AA members with longer periods of abstinence should be mindful that our fellowship’s disease model of alcoholism and its associated dogma of powerlessness can become a catastrophic self-fulfilling prophecy. Quitting AA is not a decision to be taken lightly.
Don’t leave before deprogramming. Have alternative support networks in place. Stay actively “in recovery”. How you do that is up to you.
I left abruptly but most folks seem to find a “one foot in and one foot out” strategy more appropriate so, on reflection, that’s probably the recommended course of action.

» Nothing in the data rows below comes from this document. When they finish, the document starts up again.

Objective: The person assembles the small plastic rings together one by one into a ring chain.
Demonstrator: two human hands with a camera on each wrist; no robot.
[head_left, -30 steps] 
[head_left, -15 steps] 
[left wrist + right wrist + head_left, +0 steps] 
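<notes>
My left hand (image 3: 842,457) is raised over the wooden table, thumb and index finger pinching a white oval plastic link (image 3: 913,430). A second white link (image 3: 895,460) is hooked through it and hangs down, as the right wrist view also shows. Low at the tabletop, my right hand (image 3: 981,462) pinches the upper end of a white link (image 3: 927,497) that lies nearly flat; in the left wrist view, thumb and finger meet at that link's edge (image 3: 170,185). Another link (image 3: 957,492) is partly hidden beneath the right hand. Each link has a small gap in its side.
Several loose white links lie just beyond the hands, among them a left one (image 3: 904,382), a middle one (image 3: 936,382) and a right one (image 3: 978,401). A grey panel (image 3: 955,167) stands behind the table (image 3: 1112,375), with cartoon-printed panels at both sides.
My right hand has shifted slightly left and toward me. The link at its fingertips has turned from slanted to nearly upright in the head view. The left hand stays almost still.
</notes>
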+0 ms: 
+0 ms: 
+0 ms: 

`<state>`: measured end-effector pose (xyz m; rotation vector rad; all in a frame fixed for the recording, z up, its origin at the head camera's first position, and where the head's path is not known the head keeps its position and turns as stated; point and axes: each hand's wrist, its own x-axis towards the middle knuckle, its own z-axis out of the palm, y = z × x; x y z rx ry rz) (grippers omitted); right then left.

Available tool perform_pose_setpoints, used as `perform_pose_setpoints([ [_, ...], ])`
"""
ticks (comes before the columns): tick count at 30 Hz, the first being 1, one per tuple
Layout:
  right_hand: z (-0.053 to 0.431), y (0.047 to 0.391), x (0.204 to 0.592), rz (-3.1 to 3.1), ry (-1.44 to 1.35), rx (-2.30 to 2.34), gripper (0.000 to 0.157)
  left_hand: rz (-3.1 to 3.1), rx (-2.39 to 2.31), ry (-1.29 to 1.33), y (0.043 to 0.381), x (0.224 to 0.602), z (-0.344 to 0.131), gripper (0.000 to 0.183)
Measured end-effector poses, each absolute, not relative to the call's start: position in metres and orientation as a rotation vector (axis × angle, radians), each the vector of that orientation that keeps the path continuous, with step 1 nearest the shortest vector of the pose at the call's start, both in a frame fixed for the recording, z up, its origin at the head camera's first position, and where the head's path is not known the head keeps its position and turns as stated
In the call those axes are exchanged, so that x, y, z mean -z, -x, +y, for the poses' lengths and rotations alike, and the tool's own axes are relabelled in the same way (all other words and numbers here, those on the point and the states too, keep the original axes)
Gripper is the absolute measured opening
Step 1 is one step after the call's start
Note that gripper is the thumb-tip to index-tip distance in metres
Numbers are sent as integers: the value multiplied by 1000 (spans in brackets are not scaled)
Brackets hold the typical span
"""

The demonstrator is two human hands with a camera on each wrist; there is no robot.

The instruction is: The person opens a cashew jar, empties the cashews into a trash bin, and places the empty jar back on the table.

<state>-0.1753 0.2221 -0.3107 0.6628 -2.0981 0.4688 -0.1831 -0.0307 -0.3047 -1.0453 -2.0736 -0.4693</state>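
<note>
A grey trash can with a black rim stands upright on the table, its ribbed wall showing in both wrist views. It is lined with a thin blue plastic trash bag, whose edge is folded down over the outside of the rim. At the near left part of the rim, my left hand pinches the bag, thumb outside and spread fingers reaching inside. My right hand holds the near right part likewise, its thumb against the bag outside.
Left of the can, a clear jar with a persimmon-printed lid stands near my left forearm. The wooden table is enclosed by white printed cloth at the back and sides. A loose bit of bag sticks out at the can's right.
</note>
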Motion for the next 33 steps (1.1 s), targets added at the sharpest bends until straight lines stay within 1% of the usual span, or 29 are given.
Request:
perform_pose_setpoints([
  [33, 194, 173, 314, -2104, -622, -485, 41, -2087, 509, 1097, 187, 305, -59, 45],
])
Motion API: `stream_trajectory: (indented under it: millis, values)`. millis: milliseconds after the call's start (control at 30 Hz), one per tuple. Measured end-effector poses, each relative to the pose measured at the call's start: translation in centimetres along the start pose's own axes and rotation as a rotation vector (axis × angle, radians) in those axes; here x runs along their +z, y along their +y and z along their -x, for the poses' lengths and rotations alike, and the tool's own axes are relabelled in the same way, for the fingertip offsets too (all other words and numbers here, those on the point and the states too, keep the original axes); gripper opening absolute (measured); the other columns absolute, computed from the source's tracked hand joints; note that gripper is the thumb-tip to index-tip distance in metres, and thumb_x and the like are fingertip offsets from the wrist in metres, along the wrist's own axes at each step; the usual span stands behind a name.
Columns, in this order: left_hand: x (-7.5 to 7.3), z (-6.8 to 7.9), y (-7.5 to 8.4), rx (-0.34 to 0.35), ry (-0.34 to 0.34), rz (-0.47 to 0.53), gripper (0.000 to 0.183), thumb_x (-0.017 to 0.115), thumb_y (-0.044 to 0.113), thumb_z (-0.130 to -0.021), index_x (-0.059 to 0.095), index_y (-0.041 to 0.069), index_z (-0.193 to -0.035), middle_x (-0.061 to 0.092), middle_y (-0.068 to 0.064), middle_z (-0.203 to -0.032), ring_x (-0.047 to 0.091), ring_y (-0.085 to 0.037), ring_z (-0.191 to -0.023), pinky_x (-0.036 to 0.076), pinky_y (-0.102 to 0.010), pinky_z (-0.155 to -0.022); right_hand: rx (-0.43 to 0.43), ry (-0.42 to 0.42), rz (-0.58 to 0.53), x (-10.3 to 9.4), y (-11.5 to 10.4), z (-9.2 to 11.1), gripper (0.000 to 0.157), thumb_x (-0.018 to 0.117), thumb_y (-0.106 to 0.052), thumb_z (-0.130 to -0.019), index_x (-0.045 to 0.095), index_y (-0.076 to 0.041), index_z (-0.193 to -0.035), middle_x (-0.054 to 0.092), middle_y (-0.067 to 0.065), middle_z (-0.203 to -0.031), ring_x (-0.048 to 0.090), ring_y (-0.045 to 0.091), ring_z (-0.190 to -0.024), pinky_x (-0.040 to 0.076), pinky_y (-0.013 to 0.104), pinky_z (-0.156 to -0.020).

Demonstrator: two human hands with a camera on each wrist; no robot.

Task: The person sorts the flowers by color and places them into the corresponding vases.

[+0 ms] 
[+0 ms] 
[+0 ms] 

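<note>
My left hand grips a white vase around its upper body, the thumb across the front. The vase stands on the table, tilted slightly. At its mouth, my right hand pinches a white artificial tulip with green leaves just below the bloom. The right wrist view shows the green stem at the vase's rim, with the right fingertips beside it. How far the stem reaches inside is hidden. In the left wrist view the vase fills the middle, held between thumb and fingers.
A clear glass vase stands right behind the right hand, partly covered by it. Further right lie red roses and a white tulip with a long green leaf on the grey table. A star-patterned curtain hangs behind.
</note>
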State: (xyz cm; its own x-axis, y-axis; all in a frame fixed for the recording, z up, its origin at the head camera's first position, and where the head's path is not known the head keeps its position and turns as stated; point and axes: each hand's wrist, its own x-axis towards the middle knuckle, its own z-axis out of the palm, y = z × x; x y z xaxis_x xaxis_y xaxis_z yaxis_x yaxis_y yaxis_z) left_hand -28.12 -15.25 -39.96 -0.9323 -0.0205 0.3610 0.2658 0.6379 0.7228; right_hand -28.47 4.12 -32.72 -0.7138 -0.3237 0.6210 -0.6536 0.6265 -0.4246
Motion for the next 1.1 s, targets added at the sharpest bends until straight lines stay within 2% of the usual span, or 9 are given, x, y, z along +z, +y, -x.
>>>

By nature this is always a personal journey. It’s not easy and takes a fair amount of work. Practice due diligence, arm yourself with the facts, and find the real truth about your condition.
Tread carefully and remember that AA’s a pretty friendly place, so you can always go back if you don’t feel good about life outside the fellowship. No-one will mind. The door, as they say, swings both ways.
These posts on Recovering From Recovery and by Jon Sleeper fueled my own courage to bow out of the program, and I can’t thank them enough. There are many people who leave who don’t relapse, but since they’re not in meetings sharing about it, we rarely hear from them. I assume many AA’s are well-meaning when they warn of deadly relapse—they just aren’t aware of the success stories.
It’s important to hear them.
Thank God for Free Speech
Sure it’s easy to get pissed off at all the anti-AA stuff if you’re a die-hard AA member. But hey, all these bloggers have the first amendment on their side. In addition to creating tons of backlash, these sites can also help people like me sort out whether they want to stay in AA in the first place, and give them the courage to leave.
I guess that’s my constitutional right.